# Cluster Validation Essentials

## Cluster Validation Statistics: Must Know Methods

The term cluster validation is used to design the procedure of evaluating the goodness of clustering algorithm results. This is important to avoid finding patterns in a random data, as well as, in the situation where you want to compare two clustering algorithms.

Generally, clustering validation statistics can be categorized into 3 classes (Charrad et al. 2014,Brock et al. (2008), Theodoridis and Koutroumbas (2008)):

1. Internal cluster validation, which uses the internal information of the clustering process to evaluate the goodness of a clustering structure without reference to external information. It can be also used for estimating the number of clusters and the appropriate clustering algorithm without any external data.
2. External cluster validation, which consists in comparing the results of a cluster analysis to an externally known result, such as externally provided class labels. It measures the extent to which cluster labels match externally supplied class labels. Since we know the “true” cluster number in advance, this approach is mainly used for selecting the right clustering algorithm for a specific data set.
3. Relative cluster validation, which evaluates the clustering structure by varying different parameter values for the same algorithm (e.g.,: varying the number of clusters k). It’s generally used for determining the optimal number of clusters.

In this chapter, we start by describing the different methods for clustering validation. Next, we’ll demonstrate how to compare the quality of clustering results obtained with different clustering algorithms. Finally, we’ll provide R scripts for validating clustering results.

In all the examples presented here, we’ll apply k-means, PAM and hierarchical clustering. Note that, the functions used in this article can be applied to evaluate the validity of any other clustering methods.

Contents:

#### Related Book

Practical Guide to Cluster Analysis in R

## Internal measures for cluster validation

In this section, we describe the most widely used clustering validation indices. Recall that the goal of partitioning clustering algorithms (Part @ref(partitioning-clustering)) is to split the data set into clusters of objects, such that:

• the objects in the same cluster are similar as much as possible,
• and the objects in different clusters are highly distinct

That is, we want the average distance within cluster to be as small as possible; and the average distance between clusters to be as large as possible.

Internal validation measures reflect often the compactness, the connectedness and the separation of the cluster partitions.

1. Compactness or cluster cohesion: Measures how close are the objects within the same cluster. A lower within-cluster variation is an indicator of a good compactness (i.e., a good clustering). The different indices for evaluating the compactness of clusters are base on distance measures such as the cluster-wise within average/median distances between observations.
2. Separation: Measures how well-separated a cluster is from other clusters. The indices used as separation measures include:
• distances between cluster centers
• the pairwise minimum distances between objects in different clusters
3. Connectivity: corresponds to what extent items are placed in the same cluster as their nearest neighbors in the data space. The connectivity has a value between 0 and infinity and should be minimized.

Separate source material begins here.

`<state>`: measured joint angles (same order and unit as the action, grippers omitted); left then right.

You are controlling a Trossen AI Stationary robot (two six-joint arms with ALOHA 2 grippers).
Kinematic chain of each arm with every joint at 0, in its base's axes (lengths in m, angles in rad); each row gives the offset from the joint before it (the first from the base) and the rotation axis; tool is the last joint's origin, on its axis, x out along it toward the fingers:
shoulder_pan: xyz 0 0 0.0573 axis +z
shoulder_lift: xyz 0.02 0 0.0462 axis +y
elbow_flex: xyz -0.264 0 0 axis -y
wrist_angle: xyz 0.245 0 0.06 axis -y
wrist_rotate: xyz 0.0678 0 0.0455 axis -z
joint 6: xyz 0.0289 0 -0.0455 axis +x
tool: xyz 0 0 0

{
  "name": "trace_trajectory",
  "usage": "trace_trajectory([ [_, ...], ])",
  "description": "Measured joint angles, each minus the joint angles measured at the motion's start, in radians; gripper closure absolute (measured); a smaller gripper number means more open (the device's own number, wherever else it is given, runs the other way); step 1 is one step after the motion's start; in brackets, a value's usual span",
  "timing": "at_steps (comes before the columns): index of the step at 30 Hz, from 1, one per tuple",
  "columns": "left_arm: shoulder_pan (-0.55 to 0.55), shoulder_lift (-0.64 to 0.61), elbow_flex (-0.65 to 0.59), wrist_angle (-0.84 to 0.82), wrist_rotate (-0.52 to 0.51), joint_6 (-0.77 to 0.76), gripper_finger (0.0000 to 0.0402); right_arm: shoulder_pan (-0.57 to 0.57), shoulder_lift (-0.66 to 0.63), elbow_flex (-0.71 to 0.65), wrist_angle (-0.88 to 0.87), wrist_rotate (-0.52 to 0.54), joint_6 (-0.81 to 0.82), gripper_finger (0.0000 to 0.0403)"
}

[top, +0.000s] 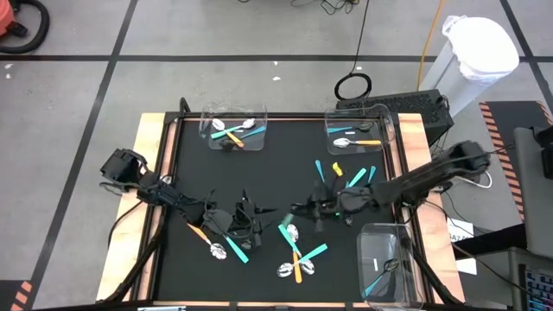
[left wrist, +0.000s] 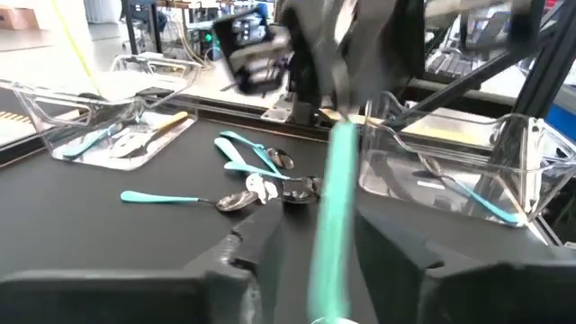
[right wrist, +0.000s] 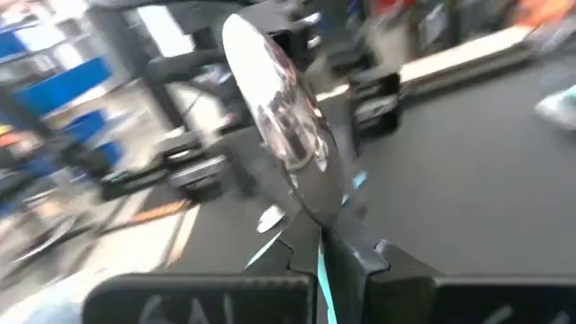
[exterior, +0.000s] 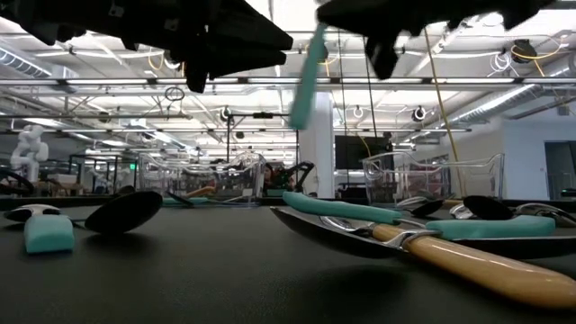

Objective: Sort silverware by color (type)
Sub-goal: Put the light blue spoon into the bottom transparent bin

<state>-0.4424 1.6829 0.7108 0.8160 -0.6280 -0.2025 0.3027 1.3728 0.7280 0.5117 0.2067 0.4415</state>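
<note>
Left gripper [top: 259, 213]: above the worktop's middle, toward the near edge; in the left wrist view its fingers [left wrist: 243, 261] stand apart with a teal handle [left wrist: 331, 225] running up between them; whether they touch it cannot be told.
Right gripper [top: 304, 210]: just right of the left gripper, facing it, jaws clenched on a teal-handled spoon [right wrist: 279, 117], bowl up in front of its wrist camera, handle pinched between the fingers [right wrist: 360, 256].
Held spoon, low view: teal handle [exterior: 308, 76] hangs tilted in the air between the two dark grippers.
Near-left pile [top: 220, 244]: orange and teal utensils lying on the black mat beneath the left arm.
Near-middle pile [top: 296, 257]: crossed teal and orange spoons close to the near edge.
Centre-right group [top: 350, 177]: teal pieces and one yellow, beside the right arm.
Far-left bin [top: 234, 128]: clear, holds teal and orange spoons.
Far-right bin [top: 358, 134]: clear, holds an orange-handled spoon.
Near-right bin [top: 386, 268]: clear, at the near right corner, holds a teal piece.
</note>
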Motion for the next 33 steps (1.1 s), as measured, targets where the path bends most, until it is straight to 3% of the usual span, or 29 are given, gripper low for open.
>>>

Generally most of the indices used for internal clustering validation combine compactness and separation measures as follow:

$Index = \frac{(\alpha \times Separation)}{(\beta \times Compactness)}$

Where $\alpha$ and $\beta$ are weights.

In this section, we’ll describe the two commonly used indices for assessing the goodness of clustering: the silhouette width and the Dunn index. These internal measure can be used also to determine the optimal number of clusters in the data.

### Silhouette coefficient

The silhouette analysis measures how well an observation is clustered and it estimates the average distance between clusters. The silhouette plot displays a measure of how close each point in one cluster is to points in the neighboring clusters.

For each observation $i$, the silhouette width $s_i$ is calculated as follows:

1. For each observation $i$, calculate the average dissimilarity $a_i$ between $i$ and all other points of the cluster to which i belongs.
2. For all other clusters $C$, to which i does not belong, calculate the average dissimilarity $d(i, C)$ of $i$ to all observations of C. The smallest of these $d(i,C)$ is defined as $b_i= \min_C d(i,C)$. The value of $b_i$ can be seen as the dissimilarity between $i$ and its “neighbor” cluster, i.e., the nearest one to which it does not belong.
3. Finally the silhouette width of the observation $i$ is defined by the formula: $S_i = (b_i - a_i)/max(a_i, b_i)$.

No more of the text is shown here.